This question already has answers here:
Closed 5 years ago.
I'm importing an RSS feed with SimpleXMLElement
in PHP. I'm having trouble with the title and description. For some reason, the website I get the feed from puts the title and description in <![CDATA[...]]>
:
<item>
<title><![CDATA[...title...]]></title>
<link>...url...</link>
<description><![CDATA[...title...]]></description>
<pubDate>...date...</pubDate>
<guid>...link...</guid>
</item>
When I do a var_dump()
on the SimpleXMLElement, I get (for this part):
[2]=>
object(SimpleXMLElement)#5 (5) {
["title"]=>
object(SimpleXMLElement)#18 (0) {
}
["link"]=>
string(95) "...link..."
["description"]=>
object(SimpleXMLElement)#19 (0) {
}
["pubDate"]=>
string(31) "...date..."
["guid"]=>
string(48) "...link..."
}
How can I get the value in <![CDATA[...]]>
to read the title and description from the feed?
SimpleXML reads CDATA nodes absolutely fine. The only problem you're having is that print_r
, var_dump
, and similar functions don't give an accurate representation of SimpleXML objects, because they are not implemented fully in PHP.
If you run echo $myNode->description
you will see the content of the CDATA section just fine.
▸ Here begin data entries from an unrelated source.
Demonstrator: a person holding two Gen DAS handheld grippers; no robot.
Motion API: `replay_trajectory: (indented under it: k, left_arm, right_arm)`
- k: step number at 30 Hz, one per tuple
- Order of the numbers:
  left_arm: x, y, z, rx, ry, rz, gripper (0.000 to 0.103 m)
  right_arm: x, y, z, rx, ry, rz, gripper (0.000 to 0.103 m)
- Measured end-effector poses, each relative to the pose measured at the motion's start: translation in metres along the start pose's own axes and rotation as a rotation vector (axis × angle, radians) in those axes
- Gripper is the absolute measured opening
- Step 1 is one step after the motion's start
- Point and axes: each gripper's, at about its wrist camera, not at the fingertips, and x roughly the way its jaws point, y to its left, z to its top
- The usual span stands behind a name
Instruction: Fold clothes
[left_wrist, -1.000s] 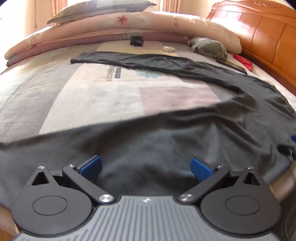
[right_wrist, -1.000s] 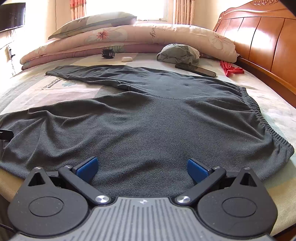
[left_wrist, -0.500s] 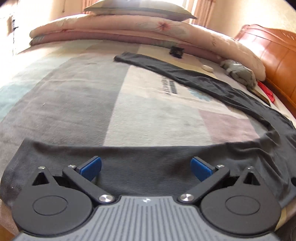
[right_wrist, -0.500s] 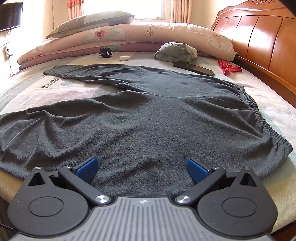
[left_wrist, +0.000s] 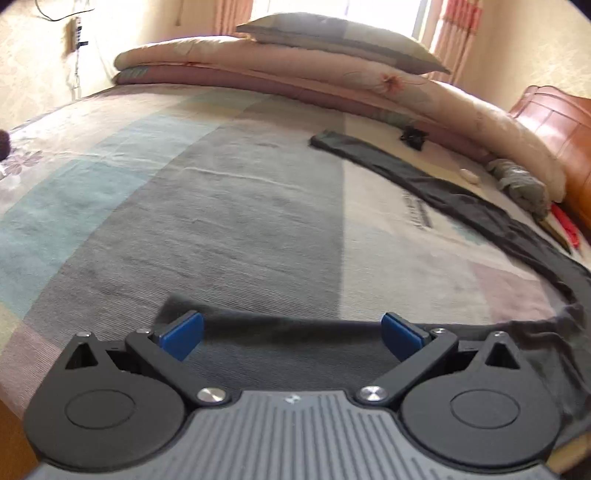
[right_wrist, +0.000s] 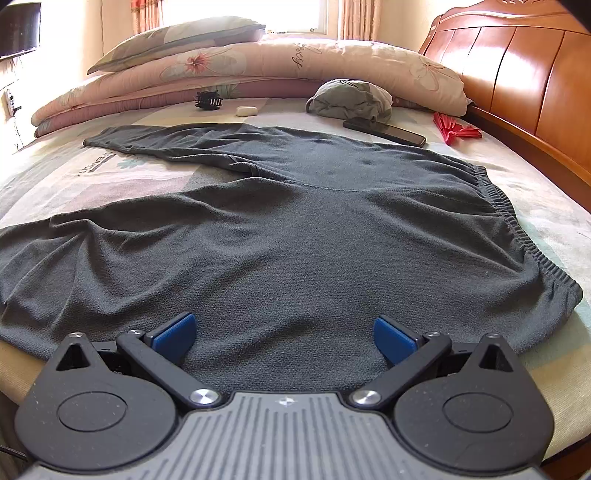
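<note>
Dark grey trousers lie spread flat on the bed, the elastic waistband at the right and both legs running left. In the left wrist view the near leg's end lies at the bed's front edge, and the far leg stretches toward the pillows. My left gripper is open, its blue pads either side of that near leg end, low over the cloth. My right gripper is open too, over the near edge of the seat part, with nothing pinched between its pads.
Folded quilts and a pillow are stacked at the far side. A bundled grey garment, a phone, a red object, a black hair clip and a small white case lie beyond the trousers. The wooden headboard stands at right.
My left gripper has swung left along the near trouser leg, from over the seat area to the leg's end. The right gripper has barely shifted. Both stayed open.
</note>
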Motion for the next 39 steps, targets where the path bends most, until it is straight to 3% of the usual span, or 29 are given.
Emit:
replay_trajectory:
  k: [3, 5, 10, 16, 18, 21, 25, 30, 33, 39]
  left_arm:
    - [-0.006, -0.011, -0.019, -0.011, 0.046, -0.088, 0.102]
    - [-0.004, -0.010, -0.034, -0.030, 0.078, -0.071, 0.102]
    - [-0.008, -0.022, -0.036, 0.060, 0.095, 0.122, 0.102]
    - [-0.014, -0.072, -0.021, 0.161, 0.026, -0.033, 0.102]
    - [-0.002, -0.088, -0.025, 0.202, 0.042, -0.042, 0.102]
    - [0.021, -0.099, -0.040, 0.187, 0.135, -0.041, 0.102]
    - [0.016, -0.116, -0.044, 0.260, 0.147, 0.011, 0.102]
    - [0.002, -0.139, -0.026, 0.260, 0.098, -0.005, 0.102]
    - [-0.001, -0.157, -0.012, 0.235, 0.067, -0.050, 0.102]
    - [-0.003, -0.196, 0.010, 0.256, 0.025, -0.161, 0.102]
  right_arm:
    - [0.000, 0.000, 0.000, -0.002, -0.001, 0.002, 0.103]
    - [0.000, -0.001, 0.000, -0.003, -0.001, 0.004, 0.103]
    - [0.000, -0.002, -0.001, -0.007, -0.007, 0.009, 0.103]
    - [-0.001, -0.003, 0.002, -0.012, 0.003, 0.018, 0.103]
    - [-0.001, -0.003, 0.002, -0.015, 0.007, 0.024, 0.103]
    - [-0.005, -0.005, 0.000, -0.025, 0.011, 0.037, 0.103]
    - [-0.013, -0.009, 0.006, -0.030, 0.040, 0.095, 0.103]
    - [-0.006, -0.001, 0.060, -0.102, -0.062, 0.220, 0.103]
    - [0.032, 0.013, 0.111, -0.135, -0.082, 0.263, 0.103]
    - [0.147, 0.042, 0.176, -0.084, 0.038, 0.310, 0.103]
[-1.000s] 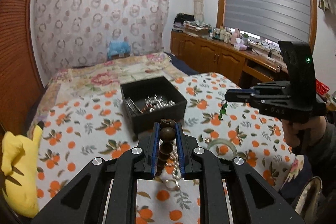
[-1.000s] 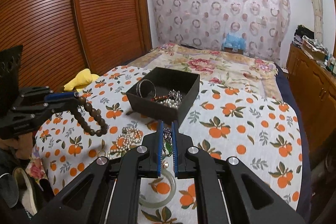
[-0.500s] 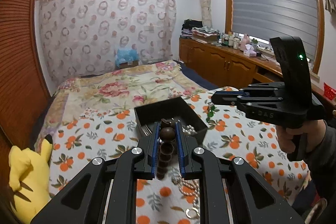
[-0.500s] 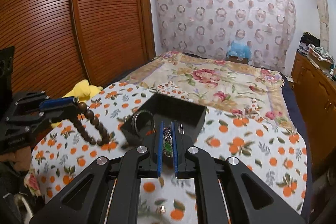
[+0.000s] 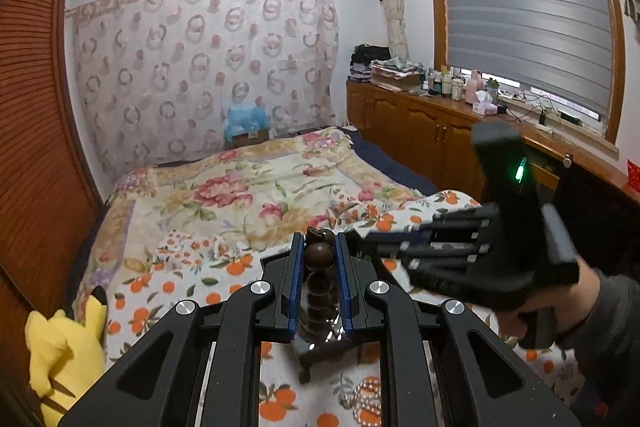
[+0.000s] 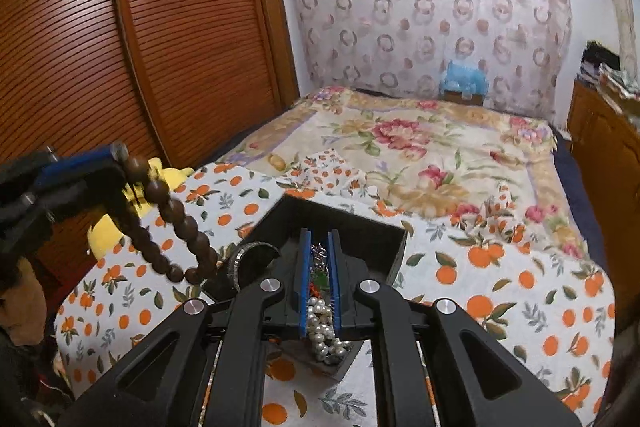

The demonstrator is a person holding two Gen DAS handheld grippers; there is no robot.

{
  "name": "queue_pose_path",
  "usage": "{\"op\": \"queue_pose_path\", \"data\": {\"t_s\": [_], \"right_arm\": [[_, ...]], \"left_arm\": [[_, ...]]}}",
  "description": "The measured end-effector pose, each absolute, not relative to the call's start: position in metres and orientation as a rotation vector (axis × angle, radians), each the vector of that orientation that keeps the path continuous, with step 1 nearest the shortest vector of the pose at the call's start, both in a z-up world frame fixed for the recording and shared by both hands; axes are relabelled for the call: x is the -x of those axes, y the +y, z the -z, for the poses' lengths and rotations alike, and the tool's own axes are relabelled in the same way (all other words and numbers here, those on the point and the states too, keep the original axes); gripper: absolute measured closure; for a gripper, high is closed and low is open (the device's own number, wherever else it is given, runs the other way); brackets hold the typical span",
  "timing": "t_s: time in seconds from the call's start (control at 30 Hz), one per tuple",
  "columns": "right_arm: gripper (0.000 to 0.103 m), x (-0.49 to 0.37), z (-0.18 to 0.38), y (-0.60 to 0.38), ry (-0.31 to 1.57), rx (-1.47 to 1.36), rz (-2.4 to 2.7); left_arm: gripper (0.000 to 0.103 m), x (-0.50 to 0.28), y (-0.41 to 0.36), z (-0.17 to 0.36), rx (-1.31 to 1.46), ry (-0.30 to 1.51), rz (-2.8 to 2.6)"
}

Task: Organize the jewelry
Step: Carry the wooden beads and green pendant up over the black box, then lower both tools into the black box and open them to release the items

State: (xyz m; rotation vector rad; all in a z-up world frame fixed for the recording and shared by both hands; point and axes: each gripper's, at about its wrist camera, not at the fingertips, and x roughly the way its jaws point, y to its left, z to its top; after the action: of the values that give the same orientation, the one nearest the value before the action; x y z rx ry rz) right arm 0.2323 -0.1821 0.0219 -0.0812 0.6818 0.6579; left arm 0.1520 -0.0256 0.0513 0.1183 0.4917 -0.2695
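My left gripper (image 5: 318,247) is shut on a dark brown wooden bead bracelet (image 5: 318,259); in the right wrist view the bracelet (image 6: 172,223) hangs from it at the left, beside the box's left edge. My right gripper (image 6: 319,247) is shut on a small silver chain piece with a green stone (image 6: 319,277), directly over the black jewelry box (image 6: 360,231). The box holds white pearls (image 6: 324,327) and a dark bangle (image 6: 244,259). In the left wrist view the right gripper (image 5: 360,239) reaches in from the right and the box (image 5: 276,263) is mostly hidden behind my fingers.
The box sits on an orange-print cloth (image 6: 500,291) over a floral bedspread (image 6: 400,147). A pearl strand (image 5: 366,391) lies on the cloth near me. A yellow plush toy (image 5: 64,351) lies at the bed's left edge. Wooden wardrobe doors (image 6: 140,47) stand left; a cabinet (image 5: 420,135) stands right.
Both grippers have moved forward and closer to the box with their pieces held. The box now lies right under the right gripper, and the bracelet hangs by its left edge.
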Motion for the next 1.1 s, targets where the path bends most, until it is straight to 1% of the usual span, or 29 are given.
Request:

The reason is that when you ask for a SimpleXMLElement to be converted to a string, it automatically combines all the text and CDATA content for you - but until you do, it remembers the distinction.
As a general case, to extract the string content of any element or attribute in SimpleXML, cast to string with (string)$myNode
. This also prevents other issues, such as functions complaining about getting an object when they were expecting a string, or failure to serialize when saving to a session.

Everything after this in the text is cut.